Green Seal Revises Cleaning Services Standard
The latest version of Green Seal’s draft Cleaning Services Standard, released for a second round of balloting on July 4 with final votes received by July 14, contains a substantial revision to its approach to define environmentally preferable cleaning products.
Green Seal announced in mid-June that the first round of balloting did not result in a consensus, and that it would revise the draft standard further for the purpose of achieving greater consensus. Consequently, Green Seal made several revisions to the standard in response to stakeholder comments.
Most notably, Green Seal has adopted an alternative approach to the Environmentally Preferable Purchasing guidelines and has significantly revised its definition of environmentally preferable cleaning products.
The draft standard now defines environmentally preferable cleaning products to include not only products certified by Green Seal and Environmental Choice, but also includes products recognized by the U.S. EPA Design for the Environment Formulator Initiative, thereby allowing for more products to qualify as green.
Throughout the standard development process, ISSA has advocated that Green Seal adopt such a multi-faceted approach to define green products. Such an approach ensures that under the standard, cleaning service providers would be assured a robust supply of reasonably priced, effective, and environmentally preferable cleaning products.
The draft Cleaning Services Standard’s Environmentally Preferable Purchasing guidelines have been revised by replacing a requirement that 50 percent of all products meet the environmentally preferable criteria, in favor of specific categories of products that must be considered environmentally preferable under the standard.

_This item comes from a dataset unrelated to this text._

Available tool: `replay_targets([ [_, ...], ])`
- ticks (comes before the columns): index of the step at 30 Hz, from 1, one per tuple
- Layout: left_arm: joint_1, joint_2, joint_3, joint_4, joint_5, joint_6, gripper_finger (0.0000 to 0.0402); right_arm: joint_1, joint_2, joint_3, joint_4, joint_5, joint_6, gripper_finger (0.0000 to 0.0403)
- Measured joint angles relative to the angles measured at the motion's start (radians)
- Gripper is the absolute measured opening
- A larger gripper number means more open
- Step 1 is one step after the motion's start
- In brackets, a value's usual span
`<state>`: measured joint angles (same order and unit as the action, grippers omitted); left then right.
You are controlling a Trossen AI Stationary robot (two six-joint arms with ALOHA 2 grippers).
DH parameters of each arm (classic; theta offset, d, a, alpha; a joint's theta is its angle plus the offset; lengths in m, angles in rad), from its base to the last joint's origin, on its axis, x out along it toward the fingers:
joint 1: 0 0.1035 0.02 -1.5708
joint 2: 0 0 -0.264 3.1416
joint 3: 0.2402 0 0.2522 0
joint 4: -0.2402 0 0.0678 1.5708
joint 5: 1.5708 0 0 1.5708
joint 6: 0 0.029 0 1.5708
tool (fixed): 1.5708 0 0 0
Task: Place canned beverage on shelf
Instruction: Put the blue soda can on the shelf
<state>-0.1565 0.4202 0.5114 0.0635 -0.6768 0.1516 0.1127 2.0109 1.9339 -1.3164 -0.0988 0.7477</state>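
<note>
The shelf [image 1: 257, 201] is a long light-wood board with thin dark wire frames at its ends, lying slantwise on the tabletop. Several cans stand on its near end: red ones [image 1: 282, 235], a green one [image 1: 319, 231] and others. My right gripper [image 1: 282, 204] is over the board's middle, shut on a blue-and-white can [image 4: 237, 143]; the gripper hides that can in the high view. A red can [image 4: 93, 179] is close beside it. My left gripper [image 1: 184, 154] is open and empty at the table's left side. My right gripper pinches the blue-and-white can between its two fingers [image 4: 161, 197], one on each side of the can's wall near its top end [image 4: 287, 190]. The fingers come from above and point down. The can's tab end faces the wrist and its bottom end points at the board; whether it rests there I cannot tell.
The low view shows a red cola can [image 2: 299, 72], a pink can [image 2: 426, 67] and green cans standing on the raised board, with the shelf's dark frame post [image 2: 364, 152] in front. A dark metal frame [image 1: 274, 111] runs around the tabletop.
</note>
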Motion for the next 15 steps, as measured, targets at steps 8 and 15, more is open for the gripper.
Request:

These changes should greatly simplify the environmentally preferable product requirements while allowing for more green products in general. To obtain a copy of the revised Green Seal Cleaning Services Standard, e-mail ISSA’s Bill Balek, firstname.lastname@example.org. (Place “GS Revised Standard” in the subject line of your e-mail).
ISSA Launches Safety Web Site
ISSA has created a one-of-a-kind Web network dedicated exclusively to the protection of the health and safety of workers in the cleaning industry, the latest step in the association’s ongoing alliance with the U.S. Occupational Safety and Health Administration (OSHA).
The site offers five topics pages focusing on: Exposure to Bloodborne Pathogens; Cleaning Chemicals in the Workplace (Hazard Communication); Injury & Illness Recordkeeping; Personal Protective Equipment (PPE); and Slips, Trips and Falls in the Workplace.
Each page provides detailed information on regulatory compliance obligations, plus tips and resources for creating and maintaining a safe and healthy environment for employees in that area. Visit www.issa.com/osha to view the site.
Federal Agencies Step up Immigration Enforcement
While Congress continues to debate immigration reform, Federal agencies have stepped up their enforcement of immigration laws and regulations currently on the books, including those that require employers to verify that immigrants they hire are legally eligible to work in the United States.
The U.S. Department of Homeland Security (DHS) has published a proposed rule in the Federal Register that specifies “safe harbor” procedures that an employer can take in response to a “no match” letter it receives from the Social Security Administration (SSA) or the Bureau of Immigration and Customs Enforcement. This verification method will eliminate the possibility that DHS will claim an employer had constructive knowledge that it was employing an alien not authorized to work in the U.S., in violation of federal immigration laws.